The problem is that Morriseau doesn’t leave it at that. An audience can sense whole worlds in just a few details, but rather than letting us follow the natural course of everyday life and coming to hard conclusions about the economic and political conditions of America, Morriseau too often indulges in poetic flourishes that strain for significance.
Shanita tells Faye that her Big Mama “used to say dreams from a pregnant woman actually more like prophecies,” and then recounts one that includes an “empty space with nothin’ in it [and] dust covering everything." As she calls out to people who "don't answer," a strong wind comes and the “dust is scrambled in a group of letters that don’t spell nothin’.”
It’s at moments like these (there’s a second act speech about traffic that operates in the same way) that the play loses its bite. Shanita’s speech is an artistic effect, rather than an interrogation of what happens to people under intense economic pressures. It stands apart from the play’s concerns and draws our attention away from the real drama: a war over money, resources, and civic responsibility.
Morisseau knows that there’s a problem in Detroit -- in its auto plants, in the way race informs economic decisions, and in the way corporations pretend that plant closures are abstract rather than human decisions. But she, along with much of the mainstream of American theater, hasn't figured out how to give these insights voice outside of the most limited artistic choices.
There are elements of the crime thriller in Skeleton Crew, but the genre it leans on the most is the workplace sitcom. When the play moves away from direct conflict over economic issues, which is when it is at its best, the action invariably falls back into comic bits: menopause jokes, nicotine patch jokes, baby-naming jokes, boss jokes, sexual harassment jokes.
Humor is crucial to art and social change, but its deployment here dulls our political senses. In the familiar patter and setup of punchlines, we’re caught in the soothing rhythms of network television. And that keeps us at a distance from understanding what this particular situation, the Detroit auto crisis, should demand of us.
Margo Hall’s Faye is perhaps indicative of the many tensions here. There are moments where Hall gives a searing and controlled performance. You look into her eyes and you see a woman who, at 50, has just had it, and is ready to let the world destroy her. But too often what we get is a performance of a performance.
There’s a scene where Faye, who is living in the plant, gets dressed for work as she listens to an Aretha Franklin song. Nothing quite goes right, from fastening her bra strap to applying deodorant. As a bit, it’s a slick audience-pleasing piece of comic acting, but it tells us nothing of Faye’s life or the factory.
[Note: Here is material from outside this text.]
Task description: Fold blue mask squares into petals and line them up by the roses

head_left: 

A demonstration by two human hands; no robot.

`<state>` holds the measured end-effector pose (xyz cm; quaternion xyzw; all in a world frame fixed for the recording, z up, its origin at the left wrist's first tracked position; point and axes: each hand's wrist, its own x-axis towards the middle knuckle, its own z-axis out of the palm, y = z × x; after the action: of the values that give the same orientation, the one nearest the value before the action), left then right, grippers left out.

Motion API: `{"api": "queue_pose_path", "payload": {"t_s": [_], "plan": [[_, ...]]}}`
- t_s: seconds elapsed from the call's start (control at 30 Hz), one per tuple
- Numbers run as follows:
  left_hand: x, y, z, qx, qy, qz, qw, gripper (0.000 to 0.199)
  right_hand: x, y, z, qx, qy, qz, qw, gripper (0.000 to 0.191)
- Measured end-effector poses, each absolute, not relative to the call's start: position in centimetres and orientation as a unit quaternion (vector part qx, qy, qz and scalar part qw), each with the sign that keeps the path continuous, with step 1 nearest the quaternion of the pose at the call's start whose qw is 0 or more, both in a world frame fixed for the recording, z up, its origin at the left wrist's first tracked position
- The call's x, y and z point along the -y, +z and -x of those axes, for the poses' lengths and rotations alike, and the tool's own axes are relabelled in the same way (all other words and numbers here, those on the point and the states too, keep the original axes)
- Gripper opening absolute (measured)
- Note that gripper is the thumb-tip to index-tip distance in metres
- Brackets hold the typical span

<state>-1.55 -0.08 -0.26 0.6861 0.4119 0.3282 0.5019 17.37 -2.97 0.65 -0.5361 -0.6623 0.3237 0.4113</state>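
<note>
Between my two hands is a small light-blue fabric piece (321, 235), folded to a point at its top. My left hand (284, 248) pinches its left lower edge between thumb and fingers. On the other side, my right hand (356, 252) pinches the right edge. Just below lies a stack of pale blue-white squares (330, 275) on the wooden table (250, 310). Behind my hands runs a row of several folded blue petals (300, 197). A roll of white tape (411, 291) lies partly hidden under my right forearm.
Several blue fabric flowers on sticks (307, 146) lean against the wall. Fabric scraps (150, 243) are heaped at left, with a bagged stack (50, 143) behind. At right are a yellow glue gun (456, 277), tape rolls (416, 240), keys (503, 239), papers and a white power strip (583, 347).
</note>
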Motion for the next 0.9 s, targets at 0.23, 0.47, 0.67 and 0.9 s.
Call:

Whether it manifests in a poetic speech or a comic routine, there’s a lack of verve and focus to Morisseau’s vision of American industry. At moments, you can see her talent for depicting the political and economic forces that are destroying whole communities, and her care for the subject material is obvious. But like so many socially concerned, contemporary American dramas, Skeleton Crew has no clear purpose. That it ends both sentimentally and ironically is an indictment of a play that should have been a direct indictment of a grotesque economic and human failure in Detroit.